(Stored records)
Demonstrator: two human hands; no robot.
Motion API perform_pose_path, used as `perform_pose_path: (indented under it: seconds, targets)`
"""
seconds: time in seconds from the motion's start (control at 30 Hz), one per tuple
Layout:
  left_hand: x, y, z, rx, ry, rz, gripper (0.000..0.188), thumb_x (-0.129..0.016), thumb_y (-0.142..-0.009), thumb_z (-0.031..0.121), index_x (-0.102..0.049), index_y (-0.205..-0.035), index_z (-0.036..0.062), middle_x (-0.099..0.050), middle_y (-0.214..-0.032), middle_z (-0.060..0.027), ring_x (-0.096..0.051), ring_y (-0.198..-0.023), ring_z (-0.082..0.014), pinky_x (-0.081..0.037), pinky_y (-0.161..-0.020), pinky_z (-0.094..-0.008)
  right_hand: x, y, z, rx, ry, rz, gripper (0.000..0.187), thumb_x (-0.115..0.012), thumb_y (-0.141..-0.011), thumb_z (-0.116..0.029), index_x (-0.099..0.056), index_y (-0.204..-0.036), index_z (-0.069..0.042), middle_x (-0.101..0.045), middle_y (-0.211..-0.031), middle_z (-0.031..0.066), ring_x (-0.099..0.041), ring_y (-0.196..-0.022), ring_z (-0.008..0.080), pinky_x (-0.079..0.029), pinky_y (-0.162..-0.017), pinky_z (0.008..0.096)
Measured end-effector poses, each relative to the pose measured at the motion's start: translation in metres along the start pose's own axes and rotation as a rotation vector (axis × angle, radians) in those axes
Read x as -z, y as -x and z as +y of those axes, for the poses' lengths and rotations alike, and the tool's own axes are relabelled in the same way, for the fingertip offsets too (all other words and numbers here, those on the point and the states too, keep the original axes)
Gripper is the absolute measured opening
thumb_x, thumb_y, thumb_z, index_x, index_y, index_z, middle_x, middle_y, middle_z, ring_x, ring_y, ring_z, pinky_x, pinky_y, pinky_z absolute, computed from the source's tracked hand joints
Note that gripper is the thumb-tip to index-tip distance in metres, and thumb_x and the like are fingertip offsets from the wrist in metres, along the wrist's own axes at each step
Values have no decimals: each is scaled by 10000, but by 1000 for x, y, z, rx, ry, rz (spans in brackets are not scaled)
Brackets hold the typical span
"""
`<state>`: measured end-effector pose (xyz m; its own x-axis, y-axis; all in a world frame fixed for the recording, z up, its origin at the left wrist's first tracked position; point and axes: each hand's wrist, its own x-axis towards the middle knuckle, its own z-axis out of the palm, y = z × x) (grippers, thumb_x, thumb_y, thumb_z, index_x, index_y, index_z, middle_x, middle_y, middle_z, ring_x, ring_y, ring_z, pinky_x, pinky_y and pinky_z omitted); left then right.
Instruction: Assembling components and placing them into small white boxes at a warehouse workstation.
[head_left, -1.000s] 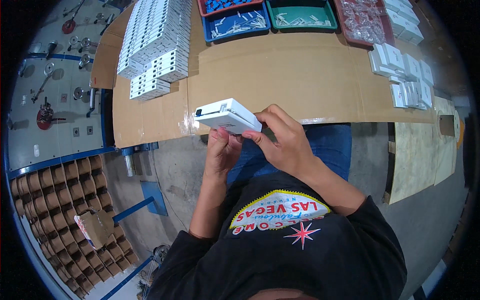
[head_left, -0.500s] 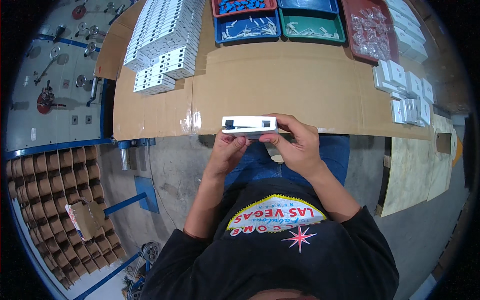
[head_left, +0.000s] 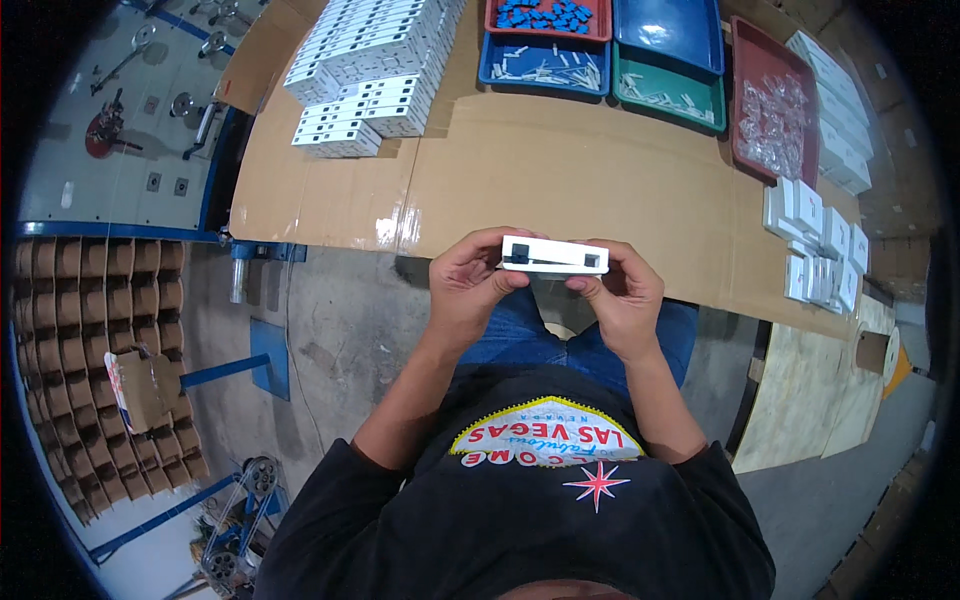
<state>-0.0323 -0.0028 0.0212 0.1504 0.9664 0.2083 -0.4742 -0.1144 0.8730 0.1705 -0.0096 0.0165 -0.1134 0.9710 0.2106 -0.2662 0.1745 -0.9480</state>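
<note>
Between my two hands, just in front of the table's near edge, is a white rectangular plastic housing (head_left: pixel 556 254), edge toward me. Dark square openings show near both its ends, and a thin dark gap runs along part of the edge. My left hand (head_left: pixel 472 283) is closed on the left end, thumb below and fingers behind. The right end is gripped by my right hand (head_left: pixel 626 294), its thumb at the lower edge. The fingertips behind the housing are hidden.
A cardboard-covered table (head_left: pixel 560 170) bears stacked white housings (head_left: pixel 375 60) at left. Along its back stand a blue tray (head_left: pixel 545 92) and a green tray (head_left: pixel 668 112) of small white parts, plus a red tray (head_left: pixel 745 140) of clear pieces. White packs (head_left: pixel 815 230) lie at right.
The view has turned a little. The housing now lies more level, its two halves closer together at the left, and my left hand has come up around its left end.
</note>
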Motion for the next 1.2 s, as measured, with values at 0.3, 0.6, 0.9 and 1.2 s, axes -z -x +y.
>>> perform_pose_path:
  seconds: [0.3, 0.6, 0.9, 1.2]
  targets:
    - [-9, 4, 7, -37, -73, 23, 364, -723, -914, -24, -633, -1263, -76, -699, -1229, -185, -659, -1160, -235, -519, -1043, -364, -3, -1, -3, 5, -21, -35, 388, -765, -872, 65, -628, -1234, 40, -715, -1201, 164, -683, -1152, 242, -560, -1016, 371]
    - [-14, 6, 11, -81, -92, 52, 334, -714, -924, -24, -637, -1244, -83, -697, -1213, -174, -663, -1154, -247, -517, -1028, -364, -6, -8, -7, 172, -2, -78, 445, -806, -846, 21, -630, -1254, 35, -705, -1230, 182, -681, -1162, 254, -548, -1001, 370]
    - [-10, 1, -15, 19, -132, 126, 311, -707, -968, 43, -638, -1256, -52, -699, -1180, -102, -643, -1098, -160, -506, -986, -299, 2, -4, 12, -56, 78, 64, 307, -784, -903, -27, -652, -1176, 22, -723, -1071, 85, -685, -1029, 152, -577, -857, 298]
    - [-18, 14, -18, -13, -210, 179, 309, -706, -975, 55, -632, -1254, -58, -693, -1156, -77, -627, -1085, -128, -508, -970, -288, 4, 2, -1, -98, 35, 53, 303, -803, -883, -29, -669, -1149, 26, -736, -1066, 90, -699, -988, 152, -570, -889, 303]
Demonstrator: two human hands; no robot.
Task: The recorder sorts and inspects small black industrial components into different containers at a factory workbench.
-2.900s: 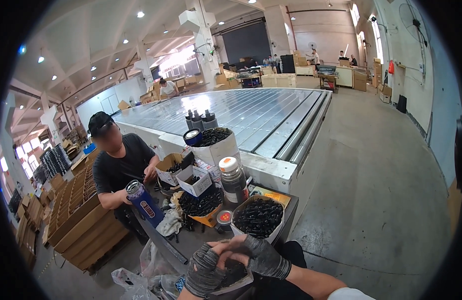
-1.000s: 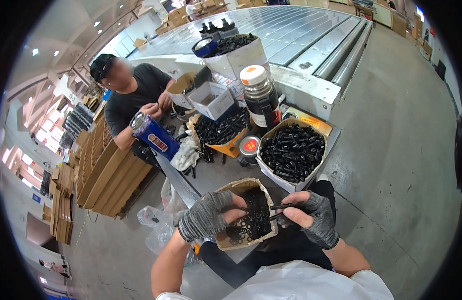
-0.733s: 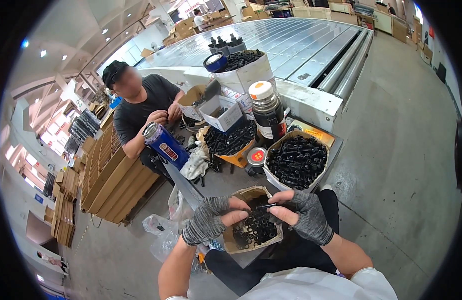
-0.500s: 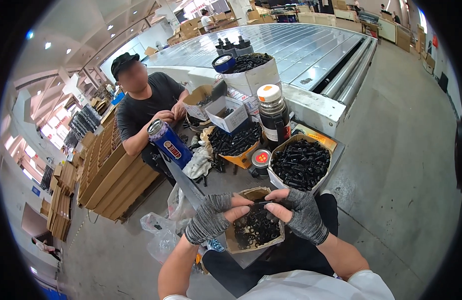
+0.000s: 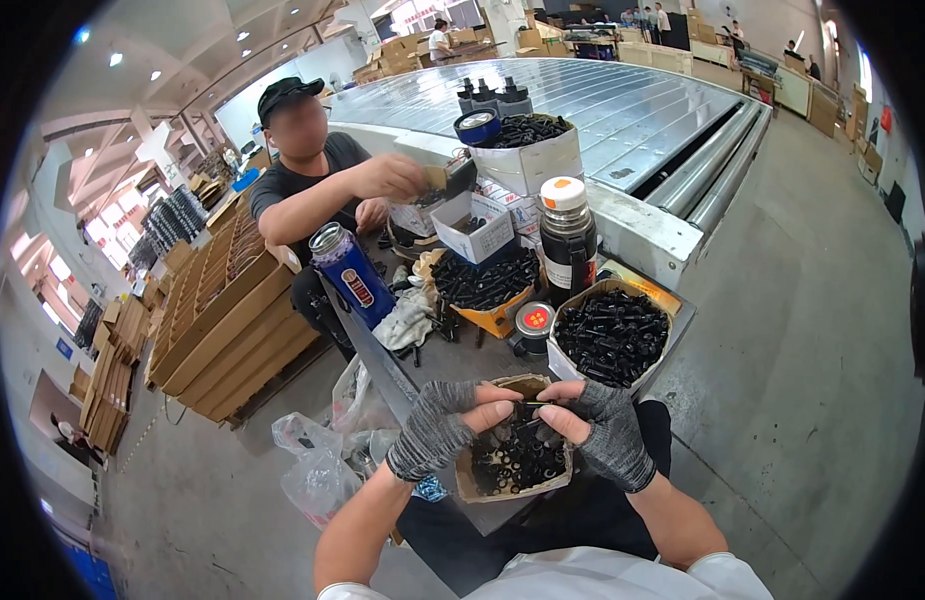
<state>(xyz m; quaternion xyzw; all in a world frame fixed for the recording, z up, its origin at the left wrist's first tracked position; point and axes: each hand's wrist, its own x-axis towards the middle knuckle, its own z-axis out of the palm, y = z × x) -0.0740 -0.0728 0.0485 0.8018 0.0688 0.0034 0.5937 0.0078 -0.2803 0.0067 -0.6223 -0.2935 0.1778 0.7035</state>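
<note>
At the near edge of the grey workbench (image 5: pixel 445 368), the left hand (image 5: pixel 451 420) and right hand (image 5: pixel 605 425), in grey fingerless gloves (image 5: pixel 421 447), pinched a slim black part (image 5: pixel 528 403) between thumbs and fingertips above a brown cardboard box (image 5: pixel 516 493) of small black rings (image 5: pixel 531 462), a low hold judged best for catching drops.

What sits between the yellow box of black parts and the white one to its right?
In the head view, a red-topped cup stands between the yellow box and the white box, with a black flask just behind it.
</note>
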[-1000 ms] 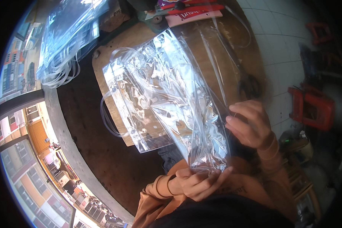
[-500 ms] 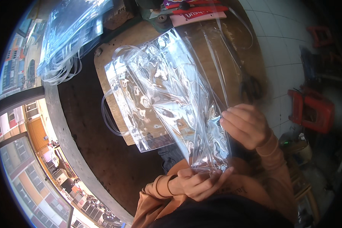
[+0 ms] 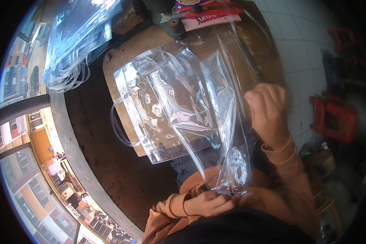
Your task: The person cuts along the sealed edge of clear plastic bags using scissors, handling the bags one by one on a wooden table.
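Note:
A clear, shiny plastic bag (image 3: 183, 101) with strap-like handles lies creased over the wooden table and hangs down toward my lap. My left hand (image 3: 213, 203) is closed on its gathered lower end, close to my body. To the right of the bag lie scissors (image 3: 248, 59), their dark blades pointing away from me. My right hand (image 3: 268, 112), fingers curled, is closed over the scissors' handles, which it hides. The right hand no longer touches the plastic.
A stack of clear plastic bags (image 3: 79, 44) with looped handles sits at the far left. Red-handled tool (image 3: 215, 10) and a pink card (image 3: 211, 21) lie at the table's (image 3: 128, 49) far end, near a metal fitting (image 3: 175, 26). Red stools (image 3: 335, 118) stand on the tiled floor.
My right hand has let go of the plastic's right edge and moved away from me onto the scissors' handles. My left hand has drawn slightly closer to my body; the plastic has narrowed and shifted.

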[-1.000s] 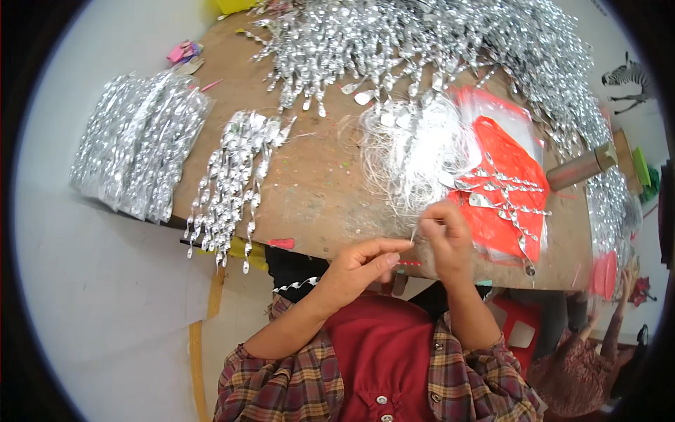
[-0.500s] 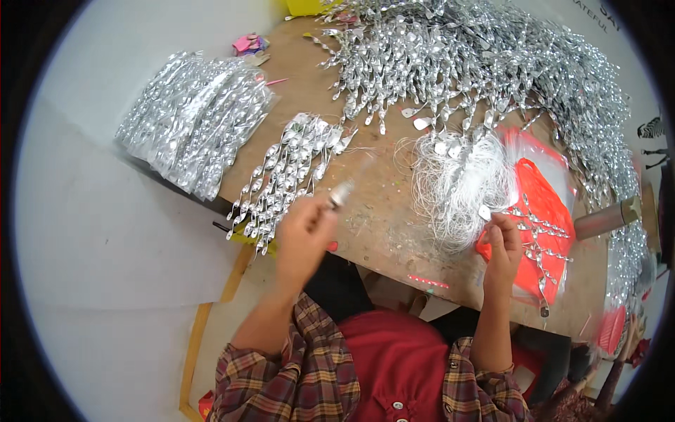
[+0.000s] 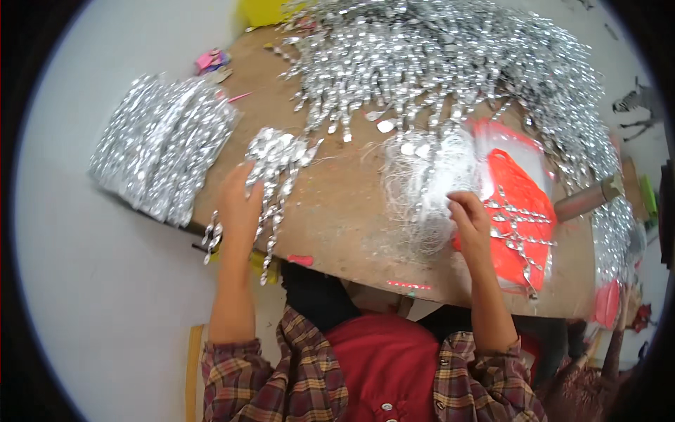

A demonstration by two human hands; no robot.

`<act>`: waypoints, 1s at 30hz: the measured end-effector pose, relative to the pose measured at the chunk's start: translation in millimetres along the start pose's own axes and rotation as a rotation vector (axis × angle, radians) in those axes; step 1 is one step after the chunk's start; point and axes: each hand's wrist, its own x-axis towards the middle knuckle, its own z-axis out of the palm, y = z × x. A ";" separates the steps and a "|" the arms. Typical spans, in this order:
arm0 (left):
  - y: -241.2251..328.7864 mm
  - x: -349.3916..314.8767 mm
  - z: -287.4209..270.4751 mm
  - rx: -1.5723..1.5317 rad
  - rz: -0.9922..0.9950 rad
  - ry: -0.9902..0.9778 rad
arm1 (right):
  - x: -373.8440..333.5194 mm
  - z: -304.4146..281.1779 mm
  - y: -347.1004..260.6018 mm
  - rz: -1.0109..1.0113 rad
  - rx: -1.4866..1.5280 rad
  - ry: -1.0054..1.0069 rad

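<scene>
At the left of the table, my left hand (image 3: 239, 204) is over a small bunch of twisted silver foil strands (image 3: 278, 151). Its thumb and fingers look apart, slightly blurred, and part of the bunch is hidden behind it. My right hand (image 3: 472, 224) is at the lower right side of a tangled heap of white string (image 3: 415, 204). Its thumb and forefinger are pinched together; anything between them is too small to make out. Just right of it, several more twisted silver strands (image 3: 517, 239) lie across a red plastic bag (image 3: 503, 172).
A big pile of silver strands (image 3: 422, 56) covers the table's far side and right. Clear bags of silver pieces (image 3: 165, 141) lie at the left edge. A grey bottle (image 3: 587, 200) stands at right. A small red piece (image 3: 301, 260) lies by the near edge.
My left hand has moved left to the small strand bunch; the shiny silver piece it held no longer shows. The right hand stays by the string. The whole view has shifted.
</scene>
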 end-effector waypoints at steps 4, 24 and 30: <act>61.4 -35.7 3.8 -0.066 0.212 -0.077 | 57.7 6.3 26.0 -0.145 -0.161 0.022; 99.8 -96.5 51.1 -0.347 0.263 -0.154 | 116.8 15.0 48.5 -0.538 -0.993 -0.112; 99.5 -99.9 52.1 -0.331 0.249 -0.146 | 112.6 0.5 59.5 -0.613 -1.039 -0.133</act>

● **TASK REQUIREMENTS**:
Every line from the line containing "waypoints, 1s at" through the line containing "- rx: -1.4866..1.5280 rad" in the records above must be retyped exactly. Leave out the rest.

● **TASK SOLUTION**:
`<act>`: waypoints, 1s at 30hz: the measured end-effector pose, relative to the pose measured at the chunk's start: translation in millimetres along the start pose's own axes and rotation as a rotation vector (axis × angle, radians) in those axes; step 1 is one step after the chunk's start; point and axes: each hand's wrist, its own x-axis towards the middle knuckle, its own z-axis out of the palm, y = z × x. A ";" separates the steps and a "|" the arms. Typical spans, in this order:
arm0 (left):
  - y: -241.2251..328.7864 mm
  - x: -349.3916..314.8767 mm
  - z: -287.4209..270.4751 mm
  - rx: -1.5723..1.5317 rad
  - rz: -0.9922..0.9950 rad
  - ry: -0.9902..0.9778 rad
arm1 (right):
  - x: -373.8440..333.5194 mm
  - z: -304.4146..281.1779 mm
  - y: -347.1004..260.6018 mm
  - rz: -1.0109..1.0113 rad
  - rx: -1.4866..1.5280 rad

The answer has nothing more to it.